Structural supports, such as metal tubes, are hollow tubes that are used in a variety of applications. For example, some applications may include, but not limited to, structural components for vehicles, industrial equipment, building, infrastructural and architectural components, commercial and residential components, road guard rails and light posts, to name a few. As a specific example, an important aim of the automotive industry is to decrease fuel consumption by reducing the weight of the vehicle without sacrificing safety. It is preferred that the vehicle structure supports be lightweight to provide improved fuel economy. However, structure supports such as those applicable for vehicles preferably have properties of high strength to satisfy the strict standards of crash worthiness and thereby maintain the structural integrity of the vehicle.
Tubular structure supports may be produced by two distinct processes that may result in either a seamless or welded support. Raw metal, such as steel, is first cast into a workable starting form, and is made into a tubular blank by working the raw metal into a seamless tube or forcing the edges together and sealing them with a weld. The blank may then be formed into the structure support, for example via cold-working, warm-working, hot-working or a combination thereof.
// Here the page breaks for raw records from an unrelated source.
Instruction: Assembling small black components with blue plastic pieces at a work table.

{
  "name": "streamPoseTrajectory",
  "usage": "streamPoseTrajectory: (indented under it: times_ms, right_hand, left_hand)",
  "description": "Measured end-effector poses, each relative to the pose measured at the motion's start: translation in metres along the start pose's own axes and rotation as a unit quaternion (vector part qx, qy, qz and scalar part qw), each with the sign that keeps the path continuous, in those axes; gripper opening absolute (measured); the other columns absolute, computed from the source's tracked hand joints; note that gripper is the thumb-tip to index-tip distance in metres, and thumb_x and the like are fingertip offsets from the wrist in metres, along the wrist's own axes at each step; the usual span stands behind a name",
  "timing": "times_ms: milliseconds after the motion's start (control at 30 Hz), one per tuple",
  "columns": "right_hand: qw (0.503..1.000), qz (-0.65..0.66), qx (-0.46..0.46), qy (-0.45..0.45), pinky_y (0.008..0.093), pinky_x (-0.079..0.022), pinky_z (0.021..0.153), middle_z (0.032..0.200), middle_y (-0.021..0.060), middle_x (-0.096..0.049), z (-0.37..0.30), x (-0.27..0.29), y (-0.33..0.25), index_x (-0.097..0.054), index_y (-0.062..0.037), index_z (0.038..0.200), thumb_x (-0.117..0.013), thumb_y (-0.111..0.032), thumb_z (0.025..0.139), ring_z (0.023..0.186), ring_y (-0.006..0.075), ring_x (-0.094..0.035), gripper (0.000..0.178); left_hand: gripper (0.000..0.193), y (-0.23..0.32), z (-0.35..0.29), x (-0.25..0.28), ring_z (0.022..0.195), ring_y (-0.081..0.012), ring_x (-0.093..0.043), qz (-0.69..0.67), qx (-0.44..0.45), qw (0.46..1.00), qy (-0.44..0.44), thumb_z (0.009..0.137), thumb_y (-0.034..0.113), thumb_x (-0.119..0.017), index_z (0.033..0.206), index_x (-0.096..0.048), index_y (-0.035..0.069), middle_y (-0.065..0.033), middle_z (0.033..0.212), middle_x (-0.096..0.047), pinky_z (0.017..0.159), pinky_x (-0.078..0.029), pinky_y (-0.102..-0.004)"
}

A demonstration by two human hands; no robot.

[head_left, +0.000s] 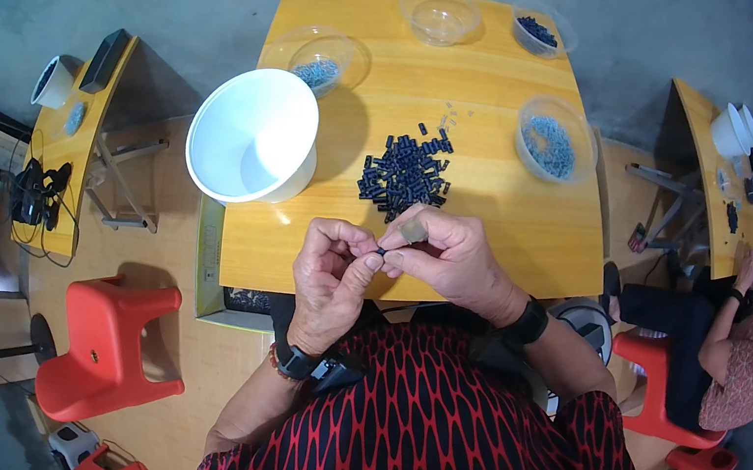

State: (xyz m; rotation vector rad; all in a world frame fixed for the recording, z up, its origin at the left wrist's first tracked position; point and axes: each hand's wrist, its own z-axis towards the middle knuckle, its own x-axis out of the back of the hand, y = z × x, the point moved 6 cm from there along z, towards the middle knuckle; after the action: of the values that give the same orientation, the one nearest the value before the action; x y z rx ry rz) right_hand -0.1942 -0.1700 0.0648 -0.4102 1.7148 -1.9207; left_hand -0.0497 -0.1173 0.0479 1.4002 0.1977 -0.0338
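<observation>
Over the near edge of the table, my left hand (333, 273) pinches a small dark piece (380, 253) between thumb and fingertips. My right hand (457, 257) meets it there, thumb and finger closed on the same piece. A small flat, greenish-tan thing (413, 231) shows between the right fingers; its kind is unclear. Just beyond both hands lies a heap of small black cylindrical parts (403, 175). A few tiny clear bits (454, 114) are scattered past the heap.
A white bucket (238, 137) stands left of the heap. Around the far table sit clear bowls: one of blue-grey parts (550, 150), one of black parts (537, 33), another bowl (440, 22). A red stool (114, 346) is at left; a person (744, 361) sits at right.
</observation>
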Motion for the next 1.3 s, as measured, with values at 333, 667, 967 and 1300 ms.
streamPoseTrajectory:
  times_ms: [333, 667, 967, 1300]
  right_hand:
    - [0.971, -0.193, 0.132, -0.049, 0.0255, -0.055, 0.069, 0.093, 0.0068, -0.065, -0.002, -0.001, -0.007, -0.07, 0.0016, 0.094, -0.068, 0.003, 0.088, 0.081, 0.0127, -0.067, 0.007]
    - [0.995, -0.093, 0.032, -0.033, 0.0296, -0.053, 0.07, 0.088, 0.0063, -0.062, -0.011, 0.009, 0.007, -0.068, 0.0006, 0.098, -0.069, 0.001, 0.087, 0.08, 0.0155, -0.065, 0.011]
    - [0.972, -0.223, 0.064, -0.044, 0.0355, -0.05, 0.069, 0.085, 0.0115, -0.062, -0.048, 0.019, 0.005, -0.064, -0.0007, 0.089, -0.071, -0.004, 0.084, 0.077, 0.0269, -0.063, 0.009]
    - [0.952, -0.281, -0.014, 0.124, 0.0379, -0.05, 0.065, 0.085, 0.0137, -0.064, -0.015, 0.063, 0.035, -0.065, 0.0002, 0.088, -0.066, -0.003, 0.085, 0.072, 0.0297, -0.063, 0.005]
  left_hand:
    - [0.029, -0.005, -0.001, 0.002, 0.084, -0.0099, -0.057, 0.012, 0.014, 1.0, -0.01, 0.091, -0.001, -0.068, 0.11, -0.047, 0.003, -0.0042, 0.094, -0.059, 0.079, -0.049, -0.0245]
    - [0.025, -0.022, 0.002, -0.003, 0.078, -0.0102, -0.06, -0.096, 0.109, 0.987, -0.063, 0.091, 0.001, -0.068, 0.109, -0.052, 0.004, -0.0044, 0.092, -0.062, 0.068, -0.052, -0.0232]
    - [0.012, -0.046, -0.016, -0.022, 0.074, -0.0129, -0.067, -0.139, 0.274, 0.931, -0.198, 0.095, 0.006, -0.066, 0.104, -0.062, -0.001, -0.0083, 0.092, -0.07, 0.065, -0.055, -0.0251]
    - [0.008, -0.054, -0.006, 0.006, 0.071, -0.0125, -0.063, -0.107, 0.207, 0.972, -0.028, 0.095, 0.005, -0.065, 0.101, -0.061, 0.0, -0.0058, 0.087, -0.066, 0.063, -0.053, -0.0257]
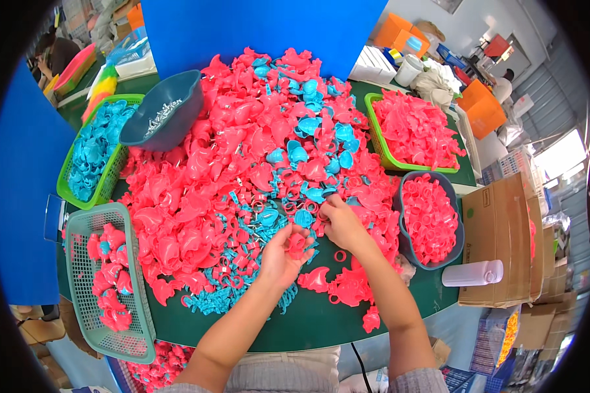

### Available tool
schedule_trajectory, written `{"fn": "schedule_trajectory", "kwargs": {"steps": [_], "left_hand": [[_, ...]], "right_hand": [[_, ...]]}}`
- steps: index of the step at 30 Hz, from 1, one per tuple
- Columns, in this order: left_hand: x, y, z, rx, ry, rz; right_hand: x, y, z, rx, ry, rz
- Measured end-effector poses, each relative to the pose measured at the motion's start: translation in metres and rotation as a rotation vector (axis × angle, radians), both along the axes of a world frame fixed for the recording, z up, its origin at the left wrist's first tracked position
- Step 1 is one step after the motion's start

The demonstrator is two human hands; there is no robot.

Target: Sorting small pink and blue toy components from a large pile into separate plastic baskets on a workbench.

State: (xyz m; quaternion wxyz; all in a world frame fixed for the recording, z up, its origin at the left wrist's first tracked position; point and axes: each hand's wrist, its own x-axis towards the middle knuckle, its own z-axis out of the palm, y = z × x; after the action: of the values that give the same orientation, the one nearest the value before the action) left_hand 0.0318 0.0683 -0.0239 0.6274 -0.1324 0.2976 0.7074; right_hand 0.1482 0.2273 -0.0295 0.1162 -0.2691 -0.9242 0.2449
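My left hand (283, 257) is palm up at the near middle of the pile, its fingers curled around a small pink plastic ring (297, 244). Just right of it, my right hand (342, 224) reaches into the heap with fingers bent down and pressed together. Its fingertips are beside a curved blue plastic piece (316, 195); what they pinch is hidden. Around both hands spreads a large heap of glossy pink plastic pieces (183, 229), mixed with blue shell-shaped pieces (297, 152). Small blue parts (226, 280) lie left of my left wrist.
Left stand a pale green basket (137, 288) with pink-and-blue assemblies, a green basket of blue pieces (92, 154) and a dark bowl (191, 105) of small metallic parts. Right are a green basket (377, 141), a dark tub of pink rings (429, 219), a pale bottle (472, 274) and a cardboard box (498, 242).
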Motion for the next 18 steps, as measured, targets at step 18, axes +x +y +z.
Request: {"fn": "schedule_trajectory", "kwargs": {"steps": [18], "left_hand": [[0.054,0.077,0.042,0.11,0.135,-0.001]], "right_hand": [[0.054,0.013,0.054,-0.997,0.986,-0.309]]}}
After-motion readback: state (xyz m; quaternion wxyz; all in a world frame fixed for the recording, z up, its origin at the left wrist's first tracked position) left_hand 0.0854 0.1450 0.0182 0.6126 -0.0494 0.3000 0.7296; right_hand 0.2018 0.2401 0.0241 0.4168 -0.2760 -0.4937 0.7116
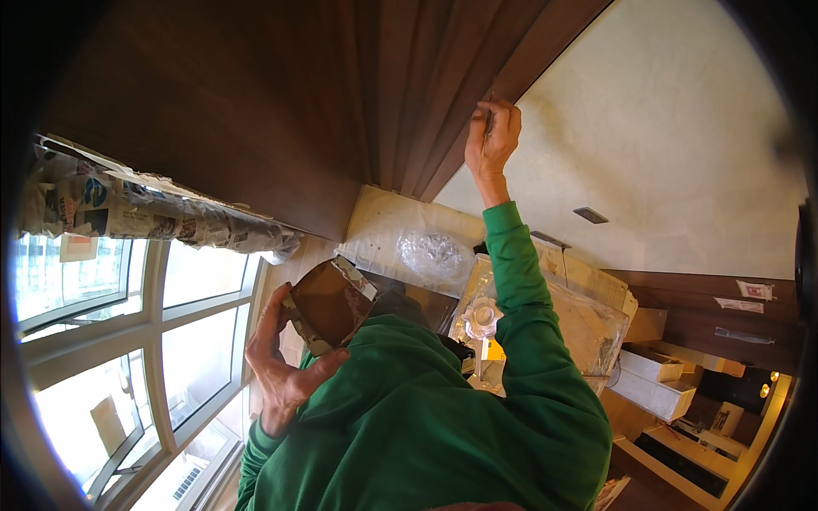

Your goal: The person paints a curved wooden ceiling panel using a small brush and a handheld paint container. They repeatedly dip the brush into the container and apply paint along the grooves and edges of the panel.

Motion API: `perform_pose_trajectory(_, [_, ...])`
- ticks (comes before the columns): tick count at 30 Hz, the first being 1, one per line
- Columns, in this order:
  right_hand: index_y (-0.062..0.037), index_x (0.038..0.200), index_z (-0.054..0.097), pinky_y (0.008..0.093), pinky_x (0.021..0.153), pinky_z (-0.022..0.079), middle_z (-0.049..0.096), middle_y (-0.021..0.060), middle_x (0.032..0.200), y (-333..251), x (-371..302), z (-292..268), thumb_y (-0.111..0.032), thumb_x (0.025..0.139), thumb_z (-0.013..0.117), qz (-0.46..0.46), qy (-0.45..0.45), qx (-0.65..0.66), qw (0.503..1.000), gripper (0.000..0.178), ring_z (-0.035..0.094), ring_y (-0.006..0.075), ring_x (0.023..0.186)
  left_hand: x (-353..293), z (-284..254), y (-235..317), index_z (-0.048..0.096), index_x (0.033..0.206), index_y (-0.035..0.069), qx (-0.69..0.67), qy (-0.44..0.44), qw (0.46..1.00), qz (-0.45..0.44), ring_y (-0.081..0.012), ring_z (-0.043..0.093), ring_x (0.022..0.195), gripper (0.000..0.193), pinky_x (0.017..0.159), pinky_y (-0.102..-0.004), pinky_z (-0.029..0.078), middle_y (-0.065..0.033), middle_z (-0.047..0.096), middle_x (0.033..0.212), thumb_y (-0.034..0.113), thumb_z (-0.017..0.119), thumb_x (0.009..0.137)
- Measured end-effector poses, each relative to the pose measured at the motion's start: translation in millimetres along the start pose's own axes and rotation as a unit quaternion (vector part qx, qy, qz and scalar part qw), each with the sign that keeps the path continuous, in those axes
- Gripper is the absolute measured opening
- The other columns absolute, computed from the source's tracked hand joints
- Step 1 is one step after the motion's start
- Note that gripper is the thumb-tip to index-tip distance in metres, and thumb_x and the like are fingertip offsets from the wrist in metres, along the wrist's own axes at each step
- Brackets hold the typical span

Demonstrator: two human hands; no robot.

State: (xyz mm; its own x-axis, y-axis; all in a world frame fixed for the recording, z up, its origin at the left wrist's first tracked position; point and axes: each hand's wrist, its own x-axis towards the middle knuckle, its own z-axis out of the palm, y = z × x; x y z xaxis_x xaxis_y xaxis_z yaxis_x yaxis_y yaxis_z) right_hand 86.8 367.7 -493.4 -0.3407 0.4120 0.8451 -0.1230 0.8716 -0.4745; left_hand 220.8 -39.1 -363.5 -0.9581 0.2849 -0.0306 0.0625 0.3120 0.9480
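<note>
My left hand (285,375) grips a small square paint container (328,307) from its outer sides, thumb and fingers spread around it. Brown paint coats the inside, and its pale rim is chipped and smeared. Raised high, my right hand (492,145) pinches a thin paintbrush (489,126), mostly hidden by the fingers. The brush's tip is too small to make out. That hand is at the edge of dark brown grooved wood trim (456,102), where it meets a cream wall (665,128).
Large windows (204,315) fill the left, below a ledge wrapped in newspaper and plastic (128,209). Clear plastic sheeting (430,251) lies beyond my body. A plastic-covered piece (588,332) stands to the right, near white drawers (652,379). A dark wood panel (213,94) spans the upper left.
</note>
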Motion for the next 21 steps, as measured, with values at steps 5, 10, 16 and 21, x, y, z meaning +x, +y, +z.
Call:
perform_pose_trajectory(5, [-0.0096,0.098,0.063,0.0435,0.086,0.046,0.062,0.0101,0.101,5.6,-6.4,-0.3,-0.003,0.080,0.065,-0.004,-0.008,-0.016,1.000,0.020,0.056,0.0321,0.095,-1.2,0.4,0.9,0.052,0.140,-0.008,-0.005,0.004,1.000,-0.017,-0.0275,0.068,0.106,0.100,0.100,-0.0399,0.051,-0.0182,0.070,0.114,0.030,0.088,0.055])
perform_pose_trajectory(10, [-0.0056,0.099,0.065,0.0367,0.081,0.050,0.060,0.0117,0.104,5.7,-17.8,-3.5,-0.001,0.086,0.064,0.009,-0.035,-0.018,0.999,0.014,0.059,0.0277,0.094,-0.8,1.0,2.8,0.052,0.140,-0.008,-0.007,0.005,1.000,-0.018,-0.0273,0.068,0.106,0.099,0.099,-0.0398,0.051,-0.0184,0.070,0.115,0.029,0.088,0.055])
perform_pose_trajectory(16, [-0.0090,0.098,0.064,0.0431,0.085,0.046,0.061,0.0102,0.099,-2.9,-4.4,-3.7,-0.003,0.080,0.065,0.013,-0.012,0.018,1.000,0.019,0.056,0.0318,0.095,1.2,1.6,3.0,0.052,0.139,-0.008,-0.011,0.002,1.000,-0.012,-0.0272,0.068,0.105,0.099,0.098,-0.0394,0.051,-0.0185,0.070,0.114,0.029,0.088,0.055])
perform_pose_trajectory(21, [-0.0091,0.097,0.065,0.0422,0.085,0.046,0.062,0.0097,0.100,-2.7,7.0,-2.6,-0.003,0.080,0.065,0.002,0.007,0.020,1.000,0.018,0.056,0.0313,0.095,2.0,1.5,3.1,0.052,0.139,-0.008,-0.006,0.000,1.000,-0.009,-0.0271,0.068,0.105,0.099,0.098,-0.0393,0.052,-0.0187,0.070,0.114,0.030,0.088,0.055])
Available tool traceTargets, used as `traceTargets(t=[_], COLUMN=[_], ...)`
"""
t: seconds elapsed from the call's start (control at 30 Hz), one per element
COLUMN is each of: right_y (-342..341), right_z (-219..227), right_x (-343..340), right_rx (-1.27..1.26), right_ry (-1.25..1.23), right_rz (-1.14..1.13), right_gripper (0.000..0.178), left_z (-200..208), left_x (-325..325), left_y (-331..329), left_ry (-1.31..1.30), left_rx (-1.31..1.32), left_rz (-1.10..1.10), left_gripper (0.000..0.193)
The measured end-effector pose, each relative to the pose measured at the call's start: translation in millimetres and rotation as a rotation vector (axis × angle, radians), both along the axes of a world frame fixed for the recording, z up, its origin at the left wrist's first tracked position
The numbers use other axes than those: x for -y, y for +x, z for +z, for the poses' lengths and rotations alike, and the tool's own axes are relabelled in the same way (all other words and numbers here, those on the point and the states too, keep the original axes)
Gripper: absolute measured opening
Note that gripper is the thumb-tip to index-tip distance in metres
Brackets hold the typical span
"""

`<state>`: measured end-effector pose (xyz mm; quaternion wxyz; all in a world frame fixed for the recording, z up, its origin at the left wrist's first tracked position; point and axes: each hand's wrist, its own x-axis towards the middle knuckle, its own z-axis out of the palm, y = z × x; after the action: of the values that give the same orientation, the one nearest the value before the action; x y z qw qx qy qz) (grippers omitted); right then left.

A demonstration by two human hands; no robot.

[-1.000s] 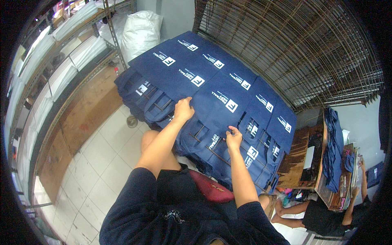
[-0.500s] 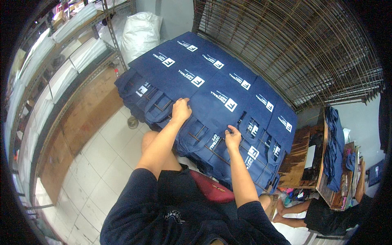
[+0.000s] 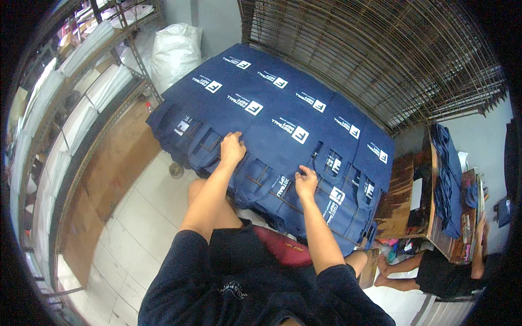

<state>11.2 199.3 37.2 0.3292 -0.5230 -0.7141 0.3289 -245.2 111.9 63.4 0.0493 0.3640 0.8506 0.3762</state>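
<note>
Bag (image 3: 272,127), navy w/ white print, lies flat in front of wearer, among like bags in adj. rows; handles point twd wearer. L hand (image 3: 232,149) is at bag's near L corner, fingers bunched tog.; cannot tell if clamped on fabric. R hand (image 3: 306,182) is at near R side, fingers curled, tips at bag edge; grip likewise cannot be confirmed. Wire bars (image 3: 260,175) show thru handle openings. Stacked racks (image 3: 370,60) stand beyond bags. White sack (image 3: 176,54) at far L, nr shelves (image 3: 103,92). Co-worker's leg (image 3: 405,266) at R.
</note>
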Motion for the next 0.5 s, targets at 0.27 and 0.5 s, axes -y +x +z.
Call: traceTargets(t=[0.27,0.5], right_y=[-4.4,-2.6], right_z=[8.7,14.1], right_x=[1.0,5.8], right_rx=[0.026,0.039], right_ry=[-0.014,0.041], right_rz=[-0.001,-0.001], right_gripper=[0.026,0.028], left_z=[5.0,6.1], left_x=[-0.1,4.5], left_y=[1.3,1.2], left_ry=[0.008,-0.006], left_rx=[0.029,0.014], left_rz=[0.012,0.045], left_gripper=[0.032,0.035])
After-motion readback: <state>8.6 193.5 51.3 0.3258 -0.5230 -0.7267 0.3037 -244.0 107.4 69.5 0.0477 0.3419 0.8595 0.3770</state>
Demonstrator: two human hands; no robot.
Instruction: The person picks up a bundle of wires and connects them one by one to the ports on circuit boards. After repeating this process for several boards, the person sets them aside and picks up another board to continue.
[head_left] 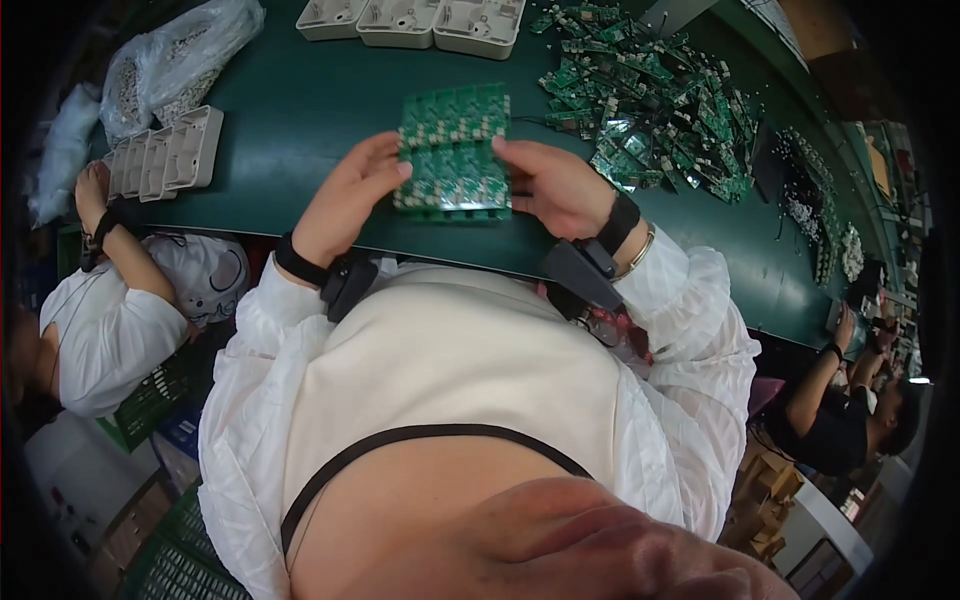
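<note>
A green panel of circuit boards (pixel 453 165), marked off in repeated sections with small pale parts, is held up above the green table between my two hands. My left hand (pixel 350 192) grips its left edge, thumb on the near face. At the right edge my right hand (pixel 562 188) pinches it, with the thumb on top and the other fingers partly hidden behind. The panel is slightly blurred. To the right of my right hand lies a large heap of small green circuit boards (pixel 690 110).
Pale plastic housings (pixel 395 22) stand at the far edge, and more housings (pixel 165 155) sit on the left beside a co-worker's hand (pixel 92 195). Clear bags of small white parts (pixel 180 65) lie behind those. Another person (pixel 835 410) works at the far right.
</note>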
In certain applications, it may be desirable that the finished structure support has variable dimensions such as wall thickness, inner diameter and outer diameter in an attempt to reduce the overall mass of the structure support or reduce the cost of materials used to form the component. For example, a structure support may have localized reinforcing of support sections via increased wall thickness in regions of high loads to compensate for increased strength demands. Additionally or alternatively, the structure support may include different internal or external diameters optimized to define a desired cross-sectional shape. Yet, the desirability of such conventional structure supports is limited in many respects. In one aspect, the increase in strength correlates to an increase in mass or wall thickness, which may not only contribute to an increase in overall mass but may also sacrifice the structural integrity of the structure support in regions of decreased wall thickness. In another aspect, manufacturing costs are significantly increased due to pre-forming and/or post-forming steps required to achieve a structure support with desirable dimensions and mechanical properties.
Accordingly, conventional structure supports and metalworking processes force a tradeoff between costs, mass savings and strength.
Overcoming these concerns would be desirable and could save the industry substantial resources.